さらに、勘の鋭い聴き手であれば、アルバムのプロデュースを手掛けたアーロン・コバヤシ・リッチが所属するMommaとの共通点も容易く見出せるだろう。グランジ風のコード進行を巧みに活かしたオープニング「Godhead」などは、90年代のミクスチャーロックとも共鳴している。ラウドロックの志向を強く感じるが、それらに聴きやすさをもたらすのはやはり、メロディアスなボーカルである。つまり。テイ・ローバックのボーカルは、依然としてSmutの音楽全般にエモ性をもたらしていることがわかる。
さらに、このアルバムは、おおよそ三つのロックソングのタイプに分割されている。アルバムの序盤はスタジアムロックを意識したトラック、中盤からはシンシナティからシカゴ、そしてニューヨークとこの十数年でバンドが培ってきたメロディアスなロックソング、さらに終盤にかけては、Taking Back SundayなどのUSオルタナティヴロックからの影響をかけあわせたものまで広く存在する。全般的にはスタンダードなロックが中心だった『How The Light Felt』よりもパンクやメタルのようなフックを意識した曲作りやスタジオのセッションを想像することが出来る。その上で、エモやポストエモのエッセンスが加わり、バランスが良くなったという印象である。アルバムのどの部分から聴いても、違ったテイストが味わえる絶妙な作品となっている。
また、全般的には90年以降のオルタナの影響こそあれ、普遍的な80年代以降のロックソングの形を踏まえ、それらのハードロックを哀愁がある切ない感じのメロディアスのボーカルスタイルの形と結びつけるというこのバンド特有のスタイルは、「Dead Air」に発見出来る。それらがアルトポップの方向にベクトルに傾くと、「Ghost」、「Burn Like Violet」のような曲に変化する。後者の二曲は、AOR風の楽曲としても聴かせる。これらはSmutとしての絶妙なバランス感覚によって成立している。他のラインナップでは、こういった抽象的な領域にあるサウンドにはならず、よりクリアな音楽性になっていたかもしれない。これらのメンバーの相互に見出せる音楽的な理解というのは長く時間を共有しないと出てこない、いわば目に見えない形のサウンドという形で出現した、ある種の信頼関係のようなものであろうと思われる。

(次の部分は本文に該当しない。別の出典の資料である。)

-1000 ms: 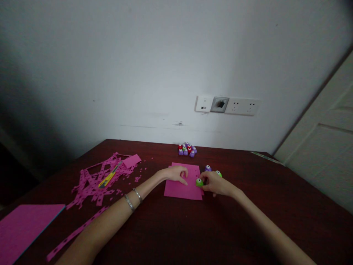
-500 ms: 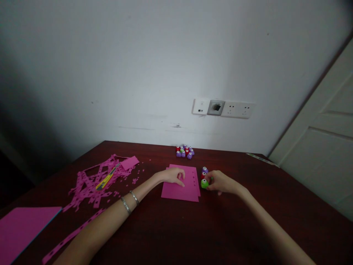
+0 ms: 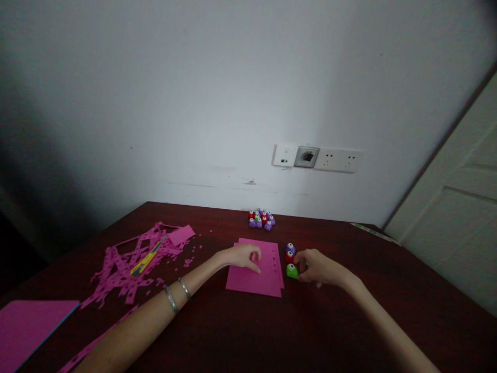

終盤のハイライトで先行シングル「Touch & Go」は、シカゴの伝説的なインディーズレーベルにちなんでいる。しかし、意外とこのレーベルの音楽らしくはない。いや、どちらかと言えば、Jade Treeのパンクソングだ。先にも述べたように、Taking Back Sunday、Third Eye Blind、Saves the Dayといった00年代前後の名物的なUSパンク/オルナナティブバンドの代表曲を彷彿とさせるものがある。イントロは、ハードロックやパンクロックなのだが、以降の流れはエモやパワーポップである。これらのメロディアスなエモの領域にあるサウンド、それと対象的なハードロックやヘヴィメタルの領域にあるサウンドのコントラストがアルバムの聞き所となるかもしれない。
「Crashing In the Coil」が従来のスマットの集大成であるとすれば、より一般的な支持を獲得するべく書き上げたスタジアムロックを意識したバンガー「Spit」こそ、彼らのサウンドが新境地に達した瞬間である。そして、Smutでしか味わえないサウンドは、陰影のある切ないメロディアスなポップソング。作曲のその真価はクローズを飾る「Sunset Hymnal」に明瞭に表れ出ている。